### What to do
Everything from the line containing "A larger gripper" to the last line of the listing below, inclusive, is what you should output, exactly as it appears.

### Raw data
::::
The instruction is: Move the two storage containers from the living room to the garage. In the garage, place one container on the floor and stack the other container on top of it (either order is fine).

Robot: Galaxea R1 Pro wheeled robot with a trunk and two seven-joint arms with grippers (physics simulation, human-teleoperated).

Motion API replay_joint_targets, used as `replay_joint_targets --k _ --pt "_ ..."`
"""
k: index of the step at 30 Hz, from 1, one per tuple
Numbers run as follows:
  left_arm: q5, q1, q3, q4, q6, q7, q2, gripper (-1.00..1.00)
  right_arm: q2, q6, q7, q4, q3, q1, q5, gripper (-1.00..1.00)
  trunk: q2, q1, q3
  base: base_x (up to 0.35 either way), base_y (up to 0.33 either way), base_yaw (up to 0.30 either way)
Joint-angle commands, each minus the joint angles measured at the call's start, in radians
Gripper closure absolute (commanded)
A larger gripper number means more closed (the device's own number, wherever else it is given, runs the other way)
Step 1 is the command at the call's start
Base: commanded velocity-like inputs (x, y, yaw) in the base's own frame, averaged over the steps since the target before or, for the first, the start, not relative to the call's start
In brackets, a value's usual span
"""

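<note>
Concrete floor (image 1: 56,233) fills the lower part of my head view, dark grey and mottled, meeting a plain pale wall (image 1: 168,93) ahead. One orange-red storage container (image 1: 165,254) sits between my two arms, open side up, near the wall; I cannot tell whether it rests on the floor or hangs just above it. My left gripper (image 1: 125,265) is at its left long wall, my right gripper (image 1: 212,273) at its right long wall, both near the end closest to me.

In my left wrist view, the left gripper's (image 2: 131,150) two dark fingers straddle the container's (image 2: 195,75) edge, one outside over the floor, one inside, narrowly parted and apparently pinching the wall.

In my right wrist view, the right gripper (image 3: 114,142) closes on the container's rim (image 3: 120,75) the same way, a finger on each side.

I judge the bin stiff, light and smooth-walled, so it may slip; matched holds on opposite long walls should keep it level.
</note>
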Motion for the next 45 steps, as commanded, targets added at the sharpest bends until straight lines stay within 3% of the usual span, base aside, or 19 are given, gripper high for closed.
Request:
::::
### Exercise output
A larger gripper number means more closed (the device's own number, wherever else it is given, runs the other way)
Step 1 is the command at the call's start
Base: commanded velocity-like inputs (x, y, yaw) in the base's own frame, averaged over the steps since the target before or, for the first, the start, not relative to the call's start
In brackets, a value's usual span
"""

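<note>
Concrete floor (image 1: 56,233) fills the lower part of my head view, dark grey and mottled, meeting a plain pale wall (image 1: 168,93) ahead. One orange-red storage container (image 1: 165,254) sits between my two arms, open side up, near the wall; I cannot tell whether it rests on the floor or hangs just above it. My left gripper (image 1: 125,265) is at its left long wall, my right gripper (image 1: 212,273) at its right long wall, both near the end closest to me.

In my left wrist view, the left gripper's (image 2: 131,150) two dark fingers straddle the container's (image 2: 195,75) edge, one outside over the floor, one inside, narrowly parted and apparently pinching the wall.

In my right wrist view, the right gripper (image 3: 114,142) closes on the container's rim (image 3: 120,75) the same way, a finger on each side.

I judge the bin stiff, light and smooth-walled, so it may slip; matched holds on opposite long walls should keep it level.
</note>
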Motion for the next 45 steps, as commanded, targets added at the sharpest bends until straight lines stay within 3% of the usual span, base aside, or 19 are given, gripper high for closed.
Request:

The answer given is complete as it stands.